This is a fascinating opinion.
Defendants in medical negligence cases try to argue that, say, because a bowel is perforated in 15 in 10,000 cases of a certain surgery it was not negligent to perforate the bowel in the subject surgery.
The Supreme Court of Virginia just ruled that that evidence could not be introduced and that that argument could not be made.
Take a look as this excerpt from the opinion: “That argument, and the statistical evidence on which it was based, had nothing to do with the issue of mitigation of damages. … Further, the argument was based upon a premise unsupported by the evidence: That perforations are just as likely to occur in the absence of negligence as in its presence.
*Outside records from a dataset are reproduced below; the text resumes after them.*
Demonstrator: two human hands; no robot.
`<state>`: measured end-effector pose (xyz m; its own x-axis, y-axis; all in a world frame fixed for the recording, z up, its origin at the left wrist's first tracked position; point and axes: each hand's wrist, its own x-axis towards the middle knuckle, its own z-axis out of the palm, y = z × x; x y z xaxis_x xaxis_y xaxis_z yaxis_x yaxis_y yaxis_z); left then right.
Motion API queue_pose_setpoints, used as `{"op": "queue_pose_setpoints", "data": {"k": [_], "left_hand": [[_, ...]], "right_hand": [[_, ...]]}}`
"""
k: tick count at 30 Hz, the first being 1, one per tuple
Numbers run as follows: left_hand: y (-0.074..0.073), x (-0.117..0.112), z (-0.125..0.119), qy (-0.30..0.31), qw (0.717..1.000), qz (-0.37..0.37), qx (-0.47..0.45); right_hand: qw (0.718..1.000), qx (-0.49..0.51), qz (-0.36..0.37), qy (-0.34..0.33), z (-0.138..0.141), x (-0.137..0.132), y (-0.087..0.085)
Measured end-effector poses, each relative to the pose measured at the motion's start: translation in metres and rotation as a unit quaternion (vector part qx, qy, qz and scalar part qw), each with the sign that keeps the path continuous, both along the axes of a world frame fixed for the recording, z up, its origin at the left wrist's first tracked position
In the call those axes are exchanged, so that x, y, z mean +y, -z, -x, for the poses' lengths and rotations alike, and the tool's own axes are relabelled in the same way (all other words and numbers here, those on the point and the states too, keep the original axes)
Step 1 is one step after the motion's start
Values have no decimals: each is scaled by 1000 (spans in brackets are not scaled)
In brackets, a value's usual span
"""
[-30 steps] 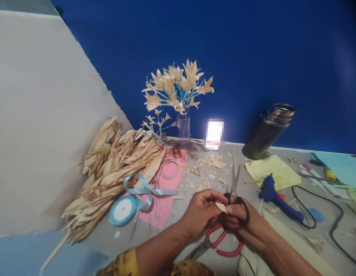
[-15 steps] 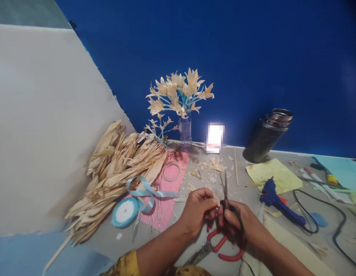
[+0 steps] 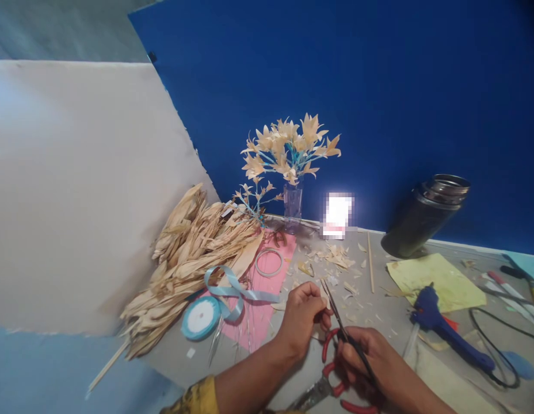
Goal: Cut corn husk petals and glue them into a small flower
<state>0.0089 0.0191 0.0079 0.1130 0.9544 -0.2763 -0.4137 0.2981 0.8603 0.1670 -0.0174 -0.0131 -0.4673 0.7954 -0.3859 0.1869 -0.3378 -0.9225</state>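
My left hand [image 3: 304, 316] is closed, pinching a small pale piece of corn husk [image 3: 324, 296] between thumb and fingertips. Dark, slim scissors [image 3: 336, 307] are gripped in my right hand [image 3: 366, 356]; their narrow blades point up and left, tips close beside the husk piece. Under and beside my right hand lie red-handled shears [image 3: 312, 395], partly covered by the hand. Pale husk scraps [image 3: 338, 256] are scattered on the table beyond both hands.
Left lie a dried husk bundle [image 3: 193, 270], a blue ribbon spool [image 3: 201, 318] and pink paper [image 3: 260, 322]. Behind stands a vase [image 3: 293, 207] of husk flowers [image 3: 288, 146]. Right are a dark flask [image 3: 422, 218], yellow paper [image 3: 448, 282] and a blue glue gun [image 3: 450, 333] with its cord.
The scissors have swung from upright to leaning left, their tips now nearer the husk piece. My right hand has lowered slightly. The whole view has shifted, with the surroundings sliding right.
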Motion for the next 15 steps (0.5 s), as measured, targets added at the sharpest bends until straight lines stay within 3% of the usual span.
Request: {"op": "queue_pose_setpoints", "data": {"k": [15], "left_hand": [[-6,0,1,-3,1000,11,24]], "right_hand": [[999,2,37,13,-2,0,7]]}}
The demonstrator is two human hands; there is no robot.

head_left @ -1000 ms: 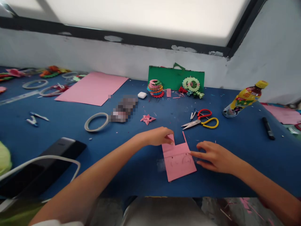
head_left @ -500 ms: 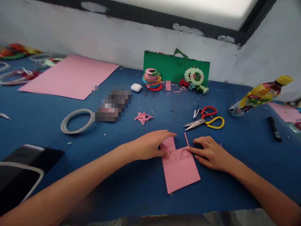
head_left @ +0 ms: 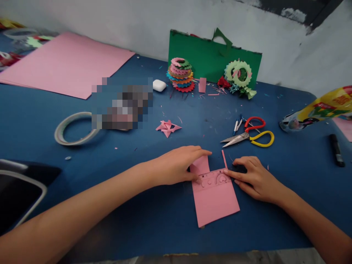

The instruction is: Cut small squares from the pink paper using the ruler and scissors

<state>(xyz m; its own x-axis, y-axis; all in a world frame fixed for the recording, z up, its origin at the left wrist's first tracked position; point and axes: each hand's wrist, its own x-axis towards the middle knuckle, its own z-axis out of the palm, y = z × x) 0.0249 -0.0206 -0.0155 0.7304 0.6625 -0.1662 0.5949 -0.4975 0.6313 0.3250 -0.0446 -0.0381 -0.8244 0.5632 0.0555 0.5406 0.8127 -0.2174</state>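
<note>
A clear ruler (head_left: 210, 179) with cut-out shapes lies across the upper part of a pink folded paper (head_left: 217, 205). My left hand (head_left: 183, 165) holds the ruler's left end under the thumb, with its other fingers stretched over the smaller pink piece (head_left: 202, 165) beyond. At the right end, the index fingertip of my right hand (head_left: 253, 179) presses on the ruler, and the thumb sits close by the paper's edge. A dark patch between the right fingers cannot be made out. A narrow pink strip (head_left: 224, 158) sticks up past the ruler.
Scissors (head_left: 244, 137) with red and yellow handles lie beyond my right hand. Further off are a pink paper star (head_left: 168, 127), a tape roll (head_left: 59, 134), stacked paper rings (head_left: 181, 75), a green board (head_left: 203, 51), a bottle (head_left: 319, 106), a black marker (head_left: 336, 150) and large pink sheets (head_left: 74, 64).
The view has tilted down and closer, so the things on the table shift in the picture. Both hands stay on the ruler and paper with almost the same grip.
</note>
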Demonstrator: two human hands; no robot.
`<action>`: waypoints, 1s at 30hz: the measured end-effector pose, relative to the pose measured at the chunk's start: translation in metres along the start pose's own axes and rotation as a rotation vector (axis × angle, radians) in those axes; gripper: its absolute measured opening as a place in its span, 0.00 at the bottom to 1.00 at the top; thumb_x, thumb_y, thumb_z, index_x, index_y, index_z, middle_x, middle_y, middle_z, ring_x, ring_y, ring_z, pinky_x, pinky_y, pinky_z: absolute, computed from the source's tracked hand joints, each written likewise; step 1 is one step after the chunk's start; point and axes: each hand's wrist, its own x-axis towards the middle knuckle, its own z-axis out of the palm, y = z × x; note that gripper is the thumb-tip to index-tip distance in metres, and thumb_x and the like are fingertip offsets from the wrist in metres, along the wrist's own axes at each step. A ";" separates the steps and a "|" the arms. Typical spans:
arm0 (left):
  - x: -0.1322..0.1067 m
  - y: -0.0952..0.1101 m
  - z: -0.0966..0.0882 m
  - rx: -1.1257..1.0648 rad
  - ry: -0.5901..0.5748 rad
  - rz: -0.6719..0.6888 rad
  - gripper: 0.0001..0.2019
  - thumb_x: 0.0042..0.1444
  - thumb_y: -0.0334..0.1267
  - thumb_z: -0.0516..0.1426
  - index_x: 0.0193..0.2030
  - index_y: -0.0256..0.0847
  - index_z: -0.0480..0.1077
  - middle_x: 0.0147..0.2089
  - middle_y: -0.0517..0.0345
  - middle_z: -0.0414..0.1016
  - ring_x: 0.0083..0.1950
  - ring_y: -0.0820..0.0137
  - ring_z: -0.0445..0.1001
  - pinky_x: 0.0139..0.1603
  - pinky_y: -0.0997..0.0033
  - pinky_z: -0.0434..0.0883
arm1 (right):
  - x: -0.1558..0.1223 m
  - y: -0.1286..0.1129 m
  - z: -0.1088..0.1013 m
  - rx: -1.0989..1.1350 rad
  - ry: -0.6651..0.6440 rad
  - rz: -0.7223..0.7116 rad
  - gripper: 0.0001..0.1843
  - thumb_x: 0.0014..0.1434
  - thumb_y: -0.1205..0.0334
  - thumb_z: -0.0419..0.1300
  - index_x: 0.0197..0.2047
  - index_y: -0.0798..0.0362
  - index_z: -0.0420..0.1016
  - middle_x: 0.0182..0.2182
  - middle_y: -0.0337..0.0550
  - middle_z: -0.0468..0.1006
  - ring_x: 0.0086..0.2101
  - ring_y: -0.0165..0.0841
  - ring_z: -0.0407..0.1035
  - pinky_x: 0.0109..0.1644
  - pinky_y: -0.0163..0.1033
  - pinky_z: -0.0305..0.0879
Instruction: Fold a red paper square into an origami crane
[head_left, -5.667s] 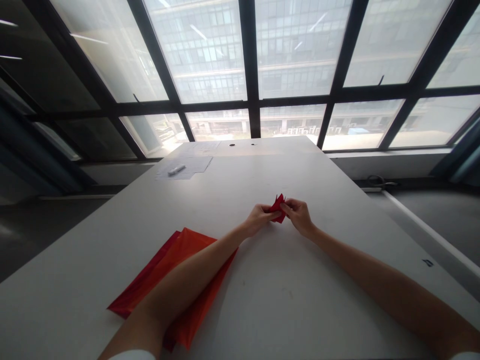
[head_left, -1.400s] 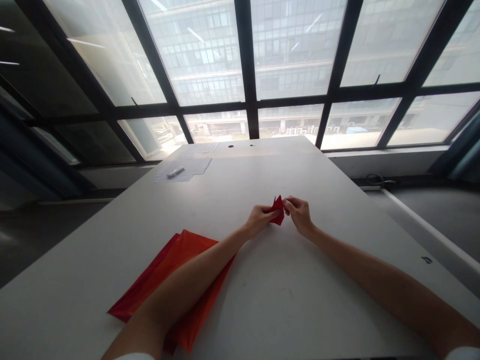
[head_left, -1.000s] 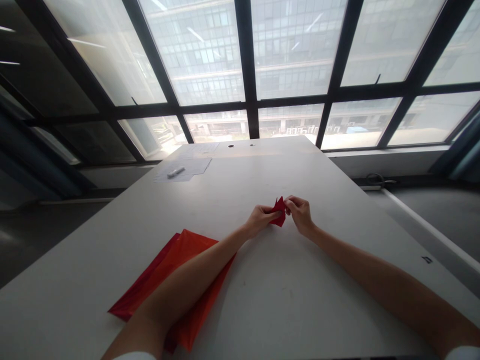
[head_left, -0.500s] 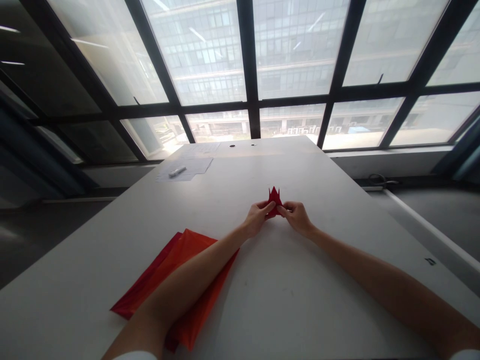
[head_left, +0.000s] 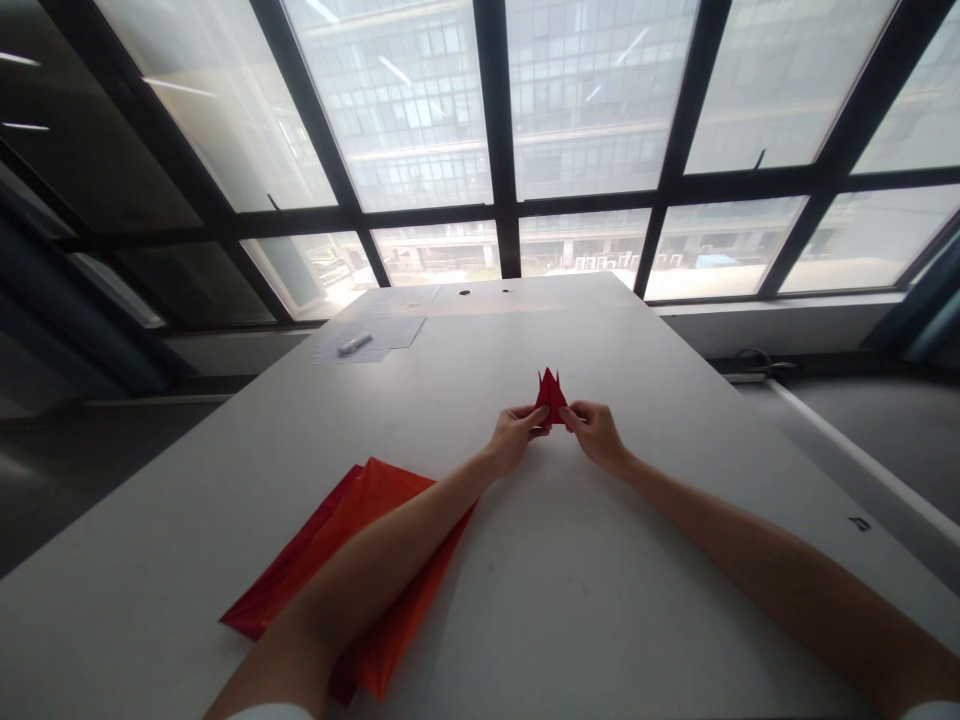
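A small folded red paper piece (head_left: 551, 396) is held up just above the white table, its three points facing away from me. My left hand (head_left: 517, 433) pinches its left side, thumb on the near face. On its right side, my right hand (head_left: 592, 430) pinches the lower edge between thumb and fingers. Both hands are closed on the same paper. Under my left forearm lie orange and red sheets (head_left: 375, 510), overlapping and partly hidden by the arm.
The white table (head_left: 570, 600) stretches toward the windows. On its far left a whitish pen-like object (head_left: 355, 344) rests on white papers (head_left: 405, 330). A small dark mark (head_left: 859, 524) sits near the right edge. A cable (head_left: 757, 362) lies beyond that side.
The thumbs have moved slightly apart, and more of the red paper's front face shows between them. The paper sits a touch higher; the arms have barely moved.
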 end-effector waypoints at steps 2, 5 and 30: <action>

The statistical evidence was so misleading that, for all the jury could determine, each of the perforations of the colon contained in the statistics may have been due to a physician’s negligence. In that event, the jury could infer the direct opposite of defense counsel’s argument: That perforations occur only where the physician is negligent. See McCloud v. Commonwealth, 269 Va. 242, 259, 609 S.E.2d 16, 25 (2005) (evidence of a raw number of events, without describing their circumstances, can be misleading or confusing to the jury); Sanitary Grocery Co. v. Steinbrecher, 183 Va. 495, 499-500, 32 S.E.2d 685, 686-87 (1945) (evidence that 1,000 customers per day visited grocery store without injury inadmissible as misleading and throwing no light upon the facts of the case before the jury). We conclude that such raw statistical evidence is not probative of any issue in a medical malpractice case and should not be admitted.”
As the above opinion indicates, the use of statistical evidence is an issue in other types of personal injury and wrongful death cases, too.